もらってください、花宮先輩。〜君の初めてが全部欲しい〜

 



 ぬるい夜風が、私達の間を通り抜けていく。


 私は先輩がいなかったら、ずっと自分に嘘をつき続けて苦しいままだったのかもしれない。

 こんなに素敵な先輩が、何で私にこんなにも良くしてくれるのか本当に分からないし、何で私なんかを好きでいてくれるのかも本当に謎だ。

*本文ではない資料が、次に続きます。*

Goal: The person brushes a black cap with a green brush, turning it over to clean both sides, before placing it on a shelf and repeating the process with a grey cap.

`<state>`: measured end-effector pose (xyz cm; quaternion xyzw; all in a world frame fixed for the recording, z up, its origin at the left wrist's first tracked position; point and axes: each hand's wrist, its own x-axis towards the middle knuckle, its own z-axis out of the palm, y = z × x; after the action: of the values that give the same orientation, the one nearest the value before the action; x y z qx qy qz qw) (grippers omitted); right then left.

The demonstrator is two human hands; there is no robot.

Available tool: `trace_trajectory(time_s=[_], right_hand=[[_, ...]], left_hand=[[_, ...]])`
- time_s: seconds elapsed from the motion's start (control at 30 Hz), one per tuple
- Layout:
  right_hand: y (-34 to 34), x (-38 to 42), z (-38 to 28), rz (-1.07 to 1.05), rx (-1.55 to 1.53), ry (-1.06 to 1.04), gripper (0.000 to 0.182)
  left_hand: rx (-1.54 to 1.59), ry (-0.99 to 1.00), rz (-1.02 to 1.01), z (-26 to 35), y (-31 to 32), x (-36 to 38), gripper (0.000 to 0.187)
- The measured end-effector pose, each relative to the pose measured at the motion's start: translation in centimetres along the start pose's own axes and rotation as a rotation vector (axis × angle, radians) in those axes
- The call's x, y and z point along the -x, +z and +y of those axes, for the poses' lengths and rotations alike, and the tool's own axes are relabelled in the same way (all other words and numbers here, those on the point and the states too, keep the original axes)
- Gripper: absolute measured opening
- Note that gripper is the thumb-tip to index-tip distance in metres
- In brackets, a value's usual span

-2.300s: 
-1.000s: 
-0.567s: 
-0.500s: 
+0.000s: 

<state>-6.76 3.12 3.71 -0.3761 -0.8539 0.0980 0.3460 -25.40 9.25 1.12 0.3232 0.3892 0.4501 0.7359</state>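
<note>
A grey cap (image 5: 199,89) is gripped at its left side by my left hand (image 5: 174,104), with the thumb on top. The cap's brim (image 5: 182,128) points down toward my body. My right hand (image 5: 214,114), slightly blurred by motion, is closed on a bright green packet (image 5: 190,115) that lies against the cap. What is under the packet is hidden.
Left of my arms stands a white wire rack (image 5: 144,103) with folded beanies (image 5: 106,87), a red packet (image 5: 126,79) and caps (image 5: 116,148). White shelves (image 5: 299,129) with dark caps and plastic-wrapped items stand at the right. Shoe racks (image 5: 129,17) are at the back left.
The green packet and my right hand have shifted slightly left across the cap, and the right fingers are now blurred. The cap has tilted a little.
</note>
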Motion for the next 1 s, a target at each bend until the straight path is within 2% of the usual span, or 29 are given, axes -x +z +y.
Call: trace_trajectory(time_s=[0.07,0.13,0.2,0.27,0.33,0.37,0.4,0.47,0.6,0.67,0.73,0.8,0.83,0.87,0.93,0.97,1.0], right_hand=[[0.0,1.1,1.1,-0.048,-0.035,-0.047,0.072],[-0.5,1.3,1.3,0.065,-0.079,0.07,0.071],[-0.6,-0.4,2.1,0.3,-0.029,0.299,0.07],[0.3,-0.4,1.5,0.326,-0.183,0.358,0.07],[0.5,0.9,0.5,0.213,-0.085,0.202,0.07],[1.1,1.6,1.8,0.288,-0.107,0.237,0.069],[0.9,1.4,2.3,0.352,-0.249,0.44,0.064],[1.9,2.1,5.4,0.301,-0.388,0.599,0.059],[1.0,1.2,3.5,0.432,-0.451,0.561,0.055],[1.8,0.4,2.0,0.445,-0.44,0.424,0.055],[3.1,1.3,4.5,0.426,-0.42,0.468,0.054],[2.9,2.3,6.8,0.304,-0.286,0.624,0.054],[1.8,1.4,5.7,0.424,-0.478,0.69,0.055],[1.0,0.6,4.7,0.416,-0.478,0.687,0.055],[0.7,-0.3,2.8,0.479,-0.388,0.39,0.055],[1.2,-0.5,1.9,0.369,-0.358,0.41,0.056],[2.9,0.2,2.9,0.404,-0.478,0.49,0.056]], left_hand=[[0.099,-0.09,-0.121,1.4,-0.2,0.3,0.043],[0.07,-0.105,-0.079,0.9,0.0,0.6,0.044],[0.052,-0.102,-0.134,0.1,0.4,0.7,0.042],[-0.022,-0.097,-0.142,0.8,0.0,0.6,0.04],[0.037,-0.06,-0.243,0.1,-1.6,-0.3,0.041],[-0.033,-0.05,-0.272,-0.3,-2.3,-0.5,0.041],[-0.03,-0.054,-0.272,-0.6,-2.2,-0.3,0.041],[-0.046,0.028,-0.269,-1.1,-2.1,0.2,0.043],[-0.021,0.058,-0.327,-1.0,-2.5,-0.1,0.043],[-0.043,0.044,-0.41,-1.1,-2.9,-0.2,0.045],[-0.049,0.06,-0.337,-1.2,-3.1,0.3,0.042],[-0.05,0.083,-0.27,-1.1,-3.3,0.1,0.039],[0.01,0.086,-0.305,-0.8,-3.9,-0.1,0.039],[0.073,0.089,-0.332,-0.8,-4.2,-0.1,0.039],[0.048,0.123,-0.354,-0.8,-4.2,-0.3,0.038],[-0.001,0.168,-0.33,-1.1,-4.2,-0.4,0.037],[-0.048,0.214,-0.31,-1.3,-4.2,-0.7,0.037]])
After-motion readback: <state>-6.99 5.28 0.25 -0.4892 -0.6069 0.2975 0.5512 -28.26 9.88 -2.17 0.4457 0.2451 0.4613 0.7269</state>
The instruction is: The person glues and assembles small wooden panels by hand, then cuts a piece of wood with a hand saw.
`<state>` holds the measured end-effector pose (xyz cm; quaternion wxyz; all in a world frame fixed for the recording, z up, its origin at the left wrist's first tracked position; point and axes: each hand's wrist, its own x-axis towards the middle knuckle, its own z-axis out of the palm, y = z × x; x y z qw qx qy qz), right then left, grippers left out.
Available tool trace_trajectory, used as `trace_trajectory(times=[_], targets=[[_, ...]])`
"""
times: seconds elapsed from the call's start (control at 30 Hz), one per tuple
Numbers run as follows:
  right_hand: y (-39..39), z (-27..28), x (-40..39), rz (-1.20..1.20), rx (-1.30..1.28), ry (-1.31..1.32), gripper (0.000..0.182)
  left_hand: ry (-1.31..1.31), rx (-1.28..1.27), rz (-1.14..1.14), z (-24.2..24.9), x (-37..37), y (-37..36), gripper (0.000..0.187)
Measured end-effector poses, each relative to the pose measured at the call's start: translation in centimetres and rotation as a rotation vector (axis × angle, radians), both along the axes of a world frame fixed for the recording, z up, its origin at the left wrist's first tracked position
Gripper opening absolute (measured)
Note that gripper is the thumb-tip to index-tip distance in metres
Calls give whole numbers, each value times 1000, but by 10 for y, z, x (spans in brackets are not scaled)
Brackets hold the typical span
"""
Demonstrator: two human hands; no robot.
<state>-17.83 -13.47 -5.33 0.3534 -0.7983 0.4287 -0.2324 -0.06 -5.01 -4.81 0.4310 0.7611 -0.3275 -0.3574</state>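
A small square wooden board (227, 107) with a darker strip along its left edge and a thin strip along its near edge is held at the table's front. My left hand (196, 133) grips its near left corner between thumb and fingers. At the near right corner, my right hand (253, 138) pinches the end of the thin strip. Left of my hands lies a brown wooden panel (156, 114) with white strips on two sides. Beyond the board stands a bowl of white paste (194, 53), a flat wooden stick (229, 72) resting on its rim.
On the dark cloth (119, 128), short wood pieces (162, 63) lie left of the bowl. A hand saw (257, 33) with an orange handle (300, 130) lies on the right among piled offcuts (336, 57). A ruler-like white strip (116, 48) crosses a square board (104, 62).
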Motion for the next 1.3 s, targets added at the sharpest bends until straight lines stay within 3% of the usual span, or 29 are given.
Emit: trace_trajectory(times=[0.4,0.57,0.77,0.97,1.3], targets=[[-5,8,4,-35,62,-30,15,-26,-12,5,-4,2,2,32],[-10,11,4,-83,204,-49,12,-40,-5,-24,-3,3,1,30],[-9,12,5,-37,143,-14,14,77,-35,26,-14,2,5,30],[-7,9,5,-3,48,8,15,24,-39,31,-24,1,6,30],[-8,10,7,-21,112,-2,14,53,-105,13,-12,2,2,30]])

 先輩のキレイな顔を見つめ、むむっと難しい表情をしていると、先輩は何故か不安そうに首を傾けた。
 


「……ねぇ、もしかしてさ、奈湖」
「?はい」
「嘘をついてた自分をやめるってことは」
「……はい」
「もしかして、俺との恋人の関係も、不要になったりしちゃうのかな?」
「え」
「だってそしたら、周りに合わせて恋人を作って、はじめてを捨てる必要も無くなるから」



 そっか、そうだった。


 あまりに先輩と一緒にいるのが自然で、楽しくて、幸せで、忘れてかけていた。


 私があまりに危なっかしいから始まったこの関係。先輩は、私のはじめてを大切に貰うと言ってくれたんだ。


 けど、今後取り繕う事をやめたら、無理に恋バナに合わせる必要もなくなる。



「(嫌だ)」



 今日は、心の中の声がよく聞こえる。